Leader of the Free Cause Party
- Incumbent
- Assumed office 6 June 2021
- Preceded by: İshak Sağlam
- In office 30 June 2013 – 21 May 2018
- Preceded by: Mehmet Hüseyin Yılmaz
- Succeeded by: Mehmet Yavuz

Personal details
- Born: 1966 (age 59–60) Batman, Turkey
- Party: Free Cause Party
- Education: Lawyer, politician
- Alma mater: Ankara University, Law School

= Zekeriya Yapıcıoğlu =

Kurdish politician (born 1966)

Zekeriya Yapıcıoğlu (born 1966; Batman) is a Kurdish Turkish politician and lawyer who led the Kurdish Islamist Free Cause Party from June 2013 to May 2018 and again from June 2021 on.

==Biography==
Born in 1966 in the city of Batman in the southeastern part of Turkey, he worked as a lawyer from 1990 to 2012 after finishing his education as a lawyer in Ankara. He co-founded the Free Cause Party in 2013 in an attempt to consolidate the conservative Kurdish vote. Yapıcıoğlu had previously been a supporter of Kurdish Hezbollah and also stated that the cause of Hüda-Par was the continuation of that of Sheikh Said.

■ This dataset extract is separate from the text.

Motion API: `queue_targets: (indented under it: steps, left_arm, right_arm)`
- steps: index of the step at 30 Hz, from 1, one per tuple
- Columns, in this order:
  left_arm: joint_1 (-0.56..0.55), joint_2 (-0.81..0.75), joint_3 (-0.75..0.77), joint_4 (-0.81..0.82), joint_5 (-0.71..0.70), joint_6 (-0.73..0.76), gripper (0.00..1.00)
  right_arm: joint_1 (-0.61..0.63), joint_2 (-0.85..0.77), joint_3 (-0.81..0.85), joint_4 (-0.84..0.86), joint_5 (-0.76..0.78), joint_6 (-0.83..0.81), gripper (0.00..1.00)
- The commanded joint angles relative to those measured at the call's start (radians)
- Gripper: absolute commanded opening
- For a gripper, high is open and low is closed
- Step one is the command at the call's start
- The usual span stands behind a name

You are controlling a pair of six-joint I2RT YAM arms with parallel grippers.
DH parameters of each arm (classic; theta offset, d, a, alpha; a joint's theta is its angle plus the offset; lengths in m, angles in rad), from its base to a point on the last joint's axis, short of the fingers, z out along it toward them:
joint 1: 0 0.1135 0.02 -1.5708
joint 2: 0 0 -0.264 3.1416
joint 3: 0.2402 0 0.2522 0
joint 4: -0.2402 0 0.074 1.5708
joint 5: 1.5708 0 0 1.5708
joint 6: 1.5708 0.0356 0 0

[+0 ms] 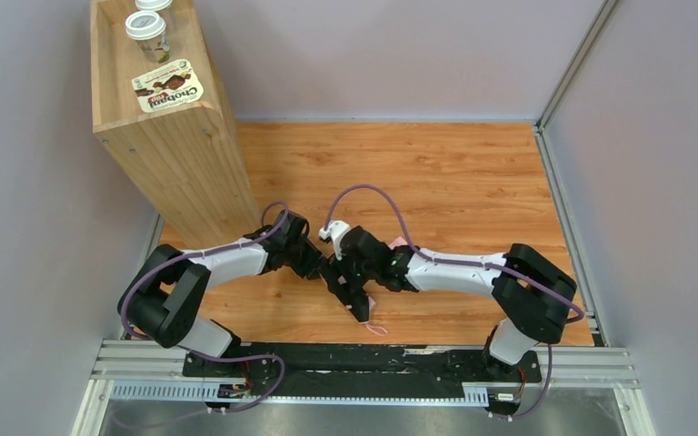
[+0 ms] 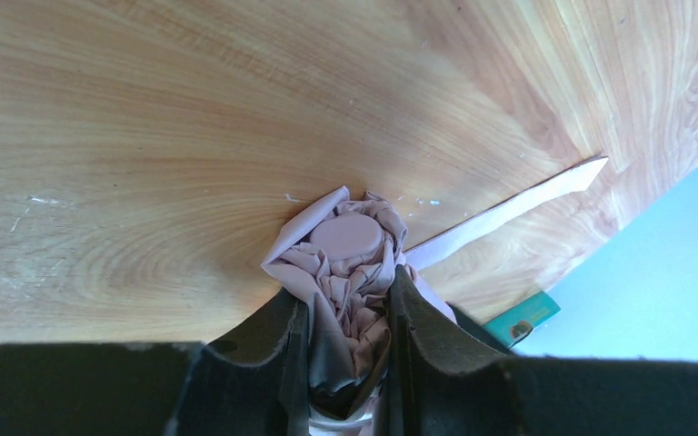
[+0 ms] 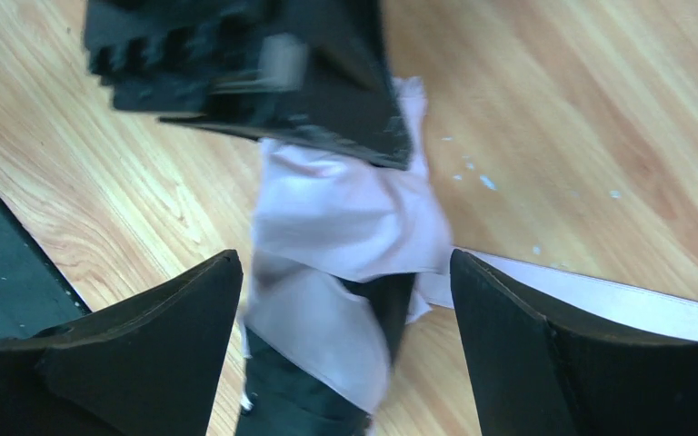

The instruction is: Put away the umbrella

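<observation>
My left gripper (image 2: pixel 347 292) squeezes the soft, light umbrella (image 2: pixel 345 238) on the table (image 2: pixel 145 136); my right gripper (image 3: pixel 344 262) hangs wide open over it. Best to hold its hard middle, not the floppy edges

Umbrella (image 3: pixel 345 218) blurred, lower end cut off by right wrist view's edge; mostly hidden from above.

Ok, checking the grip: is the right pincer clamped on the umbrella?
No, the right pincer stands wide open around the umbrella.

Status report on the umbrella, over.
Left gripper clamped on folded umbrella. Right gripper open, straddling it. Strap loose on table.
</observation>
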State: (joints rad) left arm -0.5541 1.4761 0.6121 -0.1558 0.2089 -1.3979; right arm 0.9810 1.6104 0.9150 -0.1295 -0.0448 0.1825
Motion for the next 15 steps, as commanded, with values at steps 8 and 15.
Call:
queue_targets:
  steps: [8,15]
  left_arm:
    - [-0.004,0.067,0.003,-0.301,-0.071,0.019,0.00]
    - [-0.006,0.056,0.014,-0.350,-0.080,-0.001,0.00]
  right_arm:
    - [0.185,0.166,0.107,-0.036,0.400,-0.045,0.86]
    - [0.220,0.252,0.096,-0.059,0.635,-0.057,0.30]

Yapıcıoğlu is Anti-Darwinian and generally uses Islamic rhetoric in his speeches. Moreover, he is against the Kurdistan Workers' Party, anti-America and also criticized the ruling Justice and Development Party's policies and their failure in bringing peace to Kurdish areas.

==Electoral history==
Yapıcıoğlu ran unsuccessfully as an independent twice in 2015 and in 2018 in the district of Diyarbakır and received 3.4% and 4.3% of the vote share respectively.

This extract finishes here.